Tech Companies’ Investment in R&D Pushes the U.S. Economy Forward
R&D is the lifeblood of product innovation, and tech companies are global leaders in R&D investments. In recent years, tech companies invest upwards of $100 billion annually in research and development, and those investments have led to some of our most used products and services today. See the full extent of how tech R&D benefits the economy:
— Tech companies in the U.S. are at the forefront of R&D investment, and their spending levels continue to grow.
— Productivity and innovation are among the intangible but all-important benefits of R&D.
— Investment in R&D evidences the competitive pressure that companies face in the tech sector.
Tech companies in the U.S. are at the forefront of R&D investment, and their spending levels continue to grow.
Antitrust expert and former Attorney Advisor to former FTC Commissioner Joshua Wright, Jan Rybnicek notes that U.S. tech companies are the global leaders of R&D investment.
Vying to stay competitive, tech companies have increased their levels of spending on R&D and capital expenditure for the last nine years. “For Big Tech, these expenses reflect the rising costs of running their current businesses while also developing new ones to stay more competitive—in a world where their most significant source of competition is mostly each other. Apple, for instance, is expected to boost its R&D spending by 17% to $14 billion for this calendar year, outpacing the 10% revenue growth analysts expect for the same period. The iPhone maker’s R&D bill has been steadily climbing over the last several years as it seeks out new hit products to offset its slowing smartphone and tablet businesses.”
Productivity and innovation are among the intangible but all-important benefits of R&D.
R&D contributes significantly to workforce productivity, a key indicator for our economy’s well-being. “Tech companies lead top U.S. companies in R&D spending. That’s notable because spending on research and development is a key indicator for U.S. productivity, a measure of how well our economy is doing, and productivity has been decreasing lately. No one is really sure why, especially given all the advances in technology. But spending on R&D is another factor in measuring productivity, and tech companies are certainly contributing in that area.”
Robert Atkinson, President of the Information Technology and Innovation Foundation, writes in a report that R&D spending’s positive impacts on productivity are “economy-wide.” “The principal source of technological progress is R&D. Zvi Griliches’s seminal empirical work on identifying the effect of R&D on productivity found a significant positive relationship between R&D and productivity. A review of economic studies finds that when firms increase R&D investment by 1 percent, their productivity increases by 0.05 to 0.25 percent, or the equivalent to a 20 to 30 percent return on investment. Kancs and Siliverstovs showed that R&D increases firm productivity with an average elasticity of 0.15. An earlier review by CBO found smaller estimates with an elasticity of between 10 and 20 percent for firms and industries, with the rate of return for firms between 20 and 30 percent. However, firms and even industries are unable to capture all the benefits of their own R&D. As such, economy-wide impacts will be higher than firm and even industry impacts.”

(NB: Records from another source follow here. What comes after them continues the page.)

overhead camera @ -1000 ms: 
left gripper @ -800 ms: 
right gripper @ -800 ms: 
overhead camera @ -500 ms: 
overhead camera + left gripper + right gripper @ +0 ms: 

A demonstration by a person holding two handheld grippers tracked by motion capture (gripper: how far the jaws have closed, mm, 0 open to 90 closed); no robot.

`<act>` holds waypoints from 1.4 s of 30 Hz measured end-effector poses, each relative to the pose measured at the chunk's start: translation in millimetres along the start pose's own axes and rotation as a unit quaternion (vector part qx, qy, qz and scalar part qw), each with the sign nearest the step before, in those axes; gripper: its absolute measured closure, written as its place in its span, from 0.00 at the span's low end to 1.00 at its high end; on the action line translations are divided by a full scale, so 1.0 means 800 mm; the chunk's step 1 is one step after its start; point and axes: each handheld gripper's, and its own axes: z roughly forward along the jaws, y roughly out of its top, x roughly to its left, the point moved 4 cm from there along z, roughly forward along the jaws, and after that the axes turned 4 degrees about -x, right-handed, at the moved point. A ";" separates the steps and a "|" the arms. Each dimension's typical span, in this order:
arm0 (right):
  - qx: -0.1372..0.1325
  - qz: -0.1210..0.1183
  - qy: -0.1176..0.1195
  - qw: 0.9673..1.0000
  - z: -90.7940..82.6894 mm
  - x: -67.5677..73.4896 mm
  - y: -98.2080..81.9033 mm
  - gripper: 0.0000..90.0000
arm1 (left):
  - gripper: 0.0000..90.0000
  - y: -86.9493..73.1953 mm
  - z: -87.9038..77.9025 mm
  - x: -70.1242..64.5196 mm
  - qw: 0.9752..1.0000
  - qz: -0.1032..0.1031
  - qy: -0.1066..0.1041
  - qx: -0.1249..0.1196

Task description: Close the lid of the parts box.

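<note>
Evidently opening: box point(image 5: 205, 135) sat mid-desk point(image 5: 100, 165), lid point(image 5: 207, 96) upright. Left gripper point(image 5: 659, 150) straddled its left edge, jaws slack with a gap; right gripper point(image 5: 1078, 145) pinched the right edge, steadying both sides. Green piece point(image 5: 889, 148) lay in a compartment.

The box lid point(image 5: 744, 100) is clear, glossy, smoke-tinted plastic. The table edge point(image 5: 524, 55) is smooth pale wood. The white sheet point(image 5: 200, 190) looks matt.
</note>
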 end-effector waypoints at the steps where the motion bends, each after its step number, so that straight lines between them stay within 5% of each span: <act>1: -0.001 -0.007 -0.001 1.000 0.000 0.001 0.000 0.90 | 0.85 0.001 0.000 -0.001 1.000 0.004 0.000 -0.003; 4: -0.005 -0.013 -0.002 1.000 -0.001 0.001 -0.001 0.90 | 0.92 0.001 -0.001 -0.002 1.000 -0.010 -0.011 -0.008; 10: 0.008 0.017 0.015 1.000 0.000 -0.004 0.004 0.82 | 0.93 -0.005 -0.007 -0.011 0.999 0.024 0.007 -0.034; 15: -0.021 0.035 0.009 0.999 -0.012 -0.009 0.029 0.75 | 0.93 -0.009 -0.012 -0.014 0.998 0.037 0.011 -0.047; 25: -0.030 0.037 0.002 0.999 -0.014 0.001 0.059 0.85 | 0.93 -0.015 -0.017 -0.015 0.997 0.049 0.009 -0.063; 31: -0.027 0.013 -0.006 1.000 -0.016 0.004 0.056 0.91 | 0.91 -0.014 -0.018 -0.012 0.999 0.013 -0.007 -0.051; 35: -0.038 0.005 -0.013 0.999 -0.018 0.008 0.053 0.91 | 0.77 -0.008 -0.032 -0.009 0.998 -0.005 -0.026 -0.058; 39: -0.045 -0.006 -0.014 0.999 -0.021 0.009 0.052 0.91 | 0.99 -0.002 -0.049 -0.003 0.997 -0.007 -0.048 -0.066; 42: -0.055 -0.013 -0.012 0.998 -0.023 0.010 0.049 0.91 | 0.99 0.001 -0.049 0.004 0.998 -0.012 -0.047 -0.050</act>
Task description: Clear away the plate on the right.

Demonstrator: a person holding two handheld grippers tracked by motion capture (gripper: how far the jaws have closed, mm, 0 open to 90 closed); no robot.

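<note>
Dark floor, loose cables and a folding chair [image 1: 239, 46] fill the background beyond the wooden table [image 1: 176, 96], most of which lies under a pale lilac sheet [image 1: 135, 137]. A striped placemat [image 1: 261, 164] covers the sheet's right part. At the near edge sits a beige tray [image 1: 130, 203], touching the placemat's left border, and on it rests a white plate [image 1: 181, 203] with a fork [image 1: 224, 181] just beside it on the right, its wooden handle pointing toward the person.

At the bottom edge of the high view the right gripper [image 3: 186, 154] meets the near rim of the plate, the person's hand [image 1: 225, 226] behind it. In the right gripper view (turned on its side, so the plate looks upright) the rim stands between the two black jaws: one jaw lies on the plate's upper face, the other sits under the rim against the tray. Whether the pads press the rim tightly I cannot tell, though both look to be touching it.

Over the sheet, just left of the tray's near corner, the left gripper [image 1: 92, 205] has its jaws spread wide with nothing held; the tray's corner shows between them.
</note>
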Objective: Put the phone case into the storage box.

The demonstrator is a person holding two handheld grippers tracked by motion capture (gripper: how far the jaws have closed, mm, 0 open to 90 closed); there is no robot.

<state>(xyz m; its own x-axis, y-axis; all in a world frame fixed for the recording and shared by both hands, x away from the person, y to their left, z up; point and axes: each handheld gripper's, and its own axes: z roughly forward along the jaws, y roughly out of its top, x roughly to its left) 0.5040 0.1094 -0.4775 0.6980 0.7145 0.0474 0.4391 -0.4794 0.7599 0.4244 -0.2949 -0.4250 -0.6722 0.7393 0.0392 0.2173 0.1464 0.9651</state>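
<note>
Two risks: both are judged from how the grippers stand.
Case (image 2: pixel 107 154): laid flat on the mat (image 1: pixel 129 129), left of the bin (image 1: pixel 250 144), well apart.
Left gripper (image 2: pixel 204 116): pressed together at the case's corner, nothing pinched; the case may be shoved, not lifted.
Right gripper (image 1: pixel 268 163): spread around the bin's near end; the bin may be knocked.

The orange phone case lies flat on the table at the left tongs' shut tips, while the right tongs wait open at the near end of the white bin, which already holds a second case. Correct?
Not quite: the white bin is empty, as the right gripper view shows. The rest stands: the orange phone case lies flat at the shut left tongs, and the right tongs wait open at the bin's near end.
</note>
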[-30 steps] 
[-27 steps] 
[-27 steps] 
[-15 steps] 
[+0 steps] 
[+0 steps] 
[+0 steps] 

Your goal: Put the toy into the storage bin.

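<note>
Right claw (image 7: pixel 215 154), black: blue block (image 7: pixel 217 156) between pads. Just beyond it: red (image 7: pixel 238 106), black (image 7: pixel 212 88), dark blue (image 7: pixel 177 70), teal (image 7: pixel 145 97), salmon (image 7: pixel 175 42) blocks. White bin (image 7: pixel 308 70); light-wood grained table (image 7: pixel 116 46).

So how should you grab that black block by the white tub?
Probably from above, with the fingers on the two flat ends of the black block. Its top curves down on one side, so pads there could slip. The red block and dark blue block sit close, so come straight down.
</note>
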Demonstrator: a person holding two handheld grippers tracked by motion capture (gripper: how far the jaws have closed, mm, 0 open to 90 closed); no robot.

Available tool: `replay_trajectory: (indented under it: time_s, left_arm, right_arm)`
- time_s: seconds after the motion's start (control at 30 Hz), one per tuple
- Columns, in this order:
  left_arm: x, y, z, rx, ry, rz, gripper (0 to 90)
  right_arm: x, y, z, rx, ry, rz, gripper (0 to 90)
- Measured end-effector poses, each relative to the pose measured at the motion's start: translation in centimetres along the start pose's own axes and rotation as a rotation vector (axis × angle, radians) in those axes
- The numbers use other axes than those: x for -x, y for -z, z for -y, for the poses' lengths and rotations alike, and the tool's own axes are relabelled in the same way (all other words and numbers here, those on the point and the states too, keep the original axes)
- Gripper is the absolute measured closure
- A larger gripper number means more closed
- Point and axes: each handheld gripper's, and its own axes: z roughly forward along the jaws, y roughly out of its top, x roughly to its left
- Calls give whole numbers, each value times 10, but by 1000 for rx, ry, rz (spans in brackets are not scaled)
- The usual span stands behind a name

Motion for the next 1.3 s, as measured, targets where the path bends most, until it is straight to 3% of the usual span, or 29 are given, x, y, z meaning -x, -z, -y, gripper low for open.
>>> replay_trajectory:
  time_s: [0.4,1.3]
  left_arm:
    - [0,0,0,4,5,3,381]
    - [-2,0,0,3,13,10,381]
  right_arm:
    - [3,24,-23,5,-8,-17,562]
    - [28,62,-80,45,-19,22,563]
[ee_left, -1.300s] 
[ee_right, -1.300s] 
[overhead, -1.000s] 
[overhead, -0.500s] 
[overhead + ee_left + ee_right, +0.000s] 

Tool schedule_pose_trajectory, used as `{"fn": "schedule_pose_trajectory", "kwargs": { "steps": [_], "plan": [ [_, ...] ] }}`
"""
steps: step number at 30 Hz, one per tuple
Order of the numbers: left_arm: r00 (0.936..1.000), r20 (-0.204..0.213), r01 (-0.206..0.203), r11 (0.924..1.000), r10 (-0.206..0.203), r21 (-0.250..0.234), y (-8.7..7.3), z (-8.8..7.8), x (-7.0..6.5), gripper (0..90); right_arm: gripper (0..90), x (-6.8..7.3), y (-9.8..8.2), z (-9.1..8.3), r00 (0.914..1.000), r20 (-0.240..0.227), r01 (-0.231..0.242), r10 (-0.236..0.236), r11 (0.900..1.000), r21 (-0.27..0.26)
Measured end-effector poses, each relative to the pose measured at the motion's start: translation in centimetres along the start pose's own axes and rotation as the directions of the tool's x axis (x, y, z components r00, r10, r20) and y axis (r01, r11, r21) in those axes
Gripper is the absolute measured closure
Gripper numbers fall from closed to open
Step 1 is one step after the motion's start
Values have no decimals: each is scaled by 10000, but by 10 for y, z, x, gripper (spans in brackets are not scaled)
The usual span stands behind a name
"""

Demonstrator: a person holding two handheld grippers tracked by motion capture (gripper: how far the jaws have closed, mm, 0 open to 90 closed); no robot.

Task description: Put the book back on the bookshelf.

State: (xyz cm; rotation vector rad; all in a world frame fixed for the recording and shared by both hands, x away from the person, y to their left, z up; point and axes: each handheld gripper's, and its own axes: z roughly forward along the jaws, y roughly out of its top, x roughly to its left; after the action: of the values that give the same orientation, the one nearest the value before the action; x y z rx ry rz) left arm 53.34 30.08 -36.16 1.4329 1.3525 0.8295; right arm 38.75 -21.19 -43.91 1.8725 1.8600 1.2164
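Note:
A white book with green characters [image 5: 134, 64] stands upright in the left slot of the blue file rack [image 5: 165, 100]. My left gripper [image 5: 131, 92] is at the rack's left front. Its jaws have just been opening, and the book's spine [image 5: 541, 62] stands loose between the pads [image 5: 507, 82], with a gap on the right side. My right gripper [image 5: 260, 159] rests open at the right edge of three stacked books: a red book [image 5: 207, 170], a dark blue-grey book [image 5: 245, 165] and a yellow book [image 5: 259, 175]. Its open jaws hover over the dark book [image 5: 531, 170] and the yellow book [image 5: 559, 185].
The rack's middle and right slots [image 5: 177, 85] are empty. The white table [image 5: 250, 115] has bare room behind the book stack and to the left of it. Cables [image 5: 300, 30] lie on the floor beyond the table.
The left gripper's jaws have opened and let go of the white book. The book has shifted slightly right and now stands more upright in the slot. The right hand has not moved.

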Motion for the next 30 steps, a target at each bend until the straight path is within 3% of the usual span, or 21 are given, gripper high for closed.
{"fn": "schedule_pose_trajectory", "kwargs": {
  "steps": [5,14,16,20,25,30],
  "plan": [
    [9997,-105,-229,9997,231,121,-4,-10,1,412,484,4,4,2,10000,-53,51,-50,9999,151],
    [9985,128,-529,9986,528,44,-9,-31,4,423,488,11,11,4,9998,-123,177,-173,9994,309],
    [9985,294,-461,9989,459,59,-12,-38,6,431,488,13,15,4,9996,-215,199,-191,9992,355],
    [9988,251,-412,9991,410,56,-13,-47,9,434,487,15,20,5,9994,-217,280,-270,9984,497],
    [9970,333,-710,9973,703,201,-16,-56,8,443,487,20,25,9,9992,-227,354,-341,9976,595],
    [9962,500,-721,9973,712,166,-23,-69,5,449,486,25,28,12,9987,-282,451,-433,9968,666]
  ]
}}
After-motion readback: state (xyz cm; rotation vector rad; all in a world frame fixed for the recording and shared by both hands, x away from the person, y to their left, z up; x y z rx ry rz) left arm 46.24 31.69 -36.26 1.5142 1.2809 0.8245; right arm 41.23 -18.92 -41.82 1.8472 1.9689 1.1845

Investment in R&D evidences the competitive pressure that companies face in the tech sector.
The fact that U.S. tech companies continue to invest so heavily in R&D shows that they feel pressure from their competitors to continue to innovate, argues Jim Pethokoukis, fellow at the American Enterprise Institute. “America’s tech titans don’t much act like monopolies with secure competitive positions. They spend a lot on R&D, for instance. And they’re constantly bumping up against each other. These are big and powerful companies, no doubt, but they got that way by supplying goods and services that consumers greatly value.”
Speaking at CES 2020, Atkinson discussed the disadvantages to innovation the U.S. economy would face if tech companies were broken up. “The size that these companies have enabled them to make big investments in the future and big investments in R&D. If we try to break that up, we’re going to lose that.”